Each parameter's claimed direction is its dominant posterior side relative to
null.value (or the side set by direction); parameters are
ordered by decreasing pd, and joint_cum is the cumulative joint
posterior probability that the strongest \(k\) claims hold simultaneously.
It is computed directly from the draws by intersecting the per-draw
directional events, so it reflects the posterior dependence among parameters;
\(1 - \) joint_cum is the posterior probability that at least one of
those \(k\) claims is mis-signed (a family-wise, Type S, statement).
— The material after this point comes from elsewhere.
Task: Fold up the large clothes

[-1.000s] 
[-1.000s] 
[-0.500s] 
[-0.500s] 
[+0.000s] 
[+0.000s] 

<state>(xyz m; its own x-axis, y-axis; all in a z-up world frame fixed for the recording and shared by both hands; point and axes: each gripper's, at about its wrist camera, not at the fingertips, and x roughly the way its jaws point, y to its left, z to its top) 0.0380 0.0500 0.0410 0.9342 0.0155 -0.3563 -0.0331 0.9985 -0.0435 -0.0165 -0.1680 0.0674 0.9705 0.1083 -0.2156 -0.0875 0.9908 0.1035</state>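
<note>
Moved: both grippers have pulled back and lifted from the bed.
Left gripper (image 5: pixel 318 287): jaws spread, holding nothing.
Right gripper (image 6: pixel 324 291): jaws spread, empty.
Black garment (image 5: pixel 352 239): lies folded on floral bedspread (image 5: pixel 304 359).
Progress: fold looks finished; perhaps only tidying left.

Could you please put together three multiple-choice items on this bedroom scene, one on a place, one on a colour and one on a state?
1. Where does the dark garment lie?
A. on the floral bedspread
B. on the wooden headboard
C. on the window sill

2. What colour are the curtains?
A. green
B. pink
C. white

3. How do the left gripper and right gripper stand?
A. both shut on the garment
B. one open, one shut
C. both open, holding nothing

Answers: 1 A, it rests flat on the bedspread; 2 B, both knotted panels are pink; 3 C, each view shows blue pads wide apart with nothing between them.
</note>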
Simultaneous credible intervals (interval = TRUE). Equitailed
intervals calibrated so that all parameters lie within their bounds
simultaneously with probability prob, via the quantile-based
simultaneous credible band. Coverage is set by examining how extreme each draw is across all parameters jointly: for every
draw the minimum (nearer) tail probability across parameters is taken, and the
threshold is the \((1 - \texttt{prob})\)-quantile of these minima. An effect
can be declared when its band excludes the null value. A closely related
implementation is sim.cred.band in the credsubs package
(Schnell et al., 2020).
References
Box, G. E. P., & Tiao, G. C. (1992). Bayesian inference in statistical analysis (1st ed.). Wiley.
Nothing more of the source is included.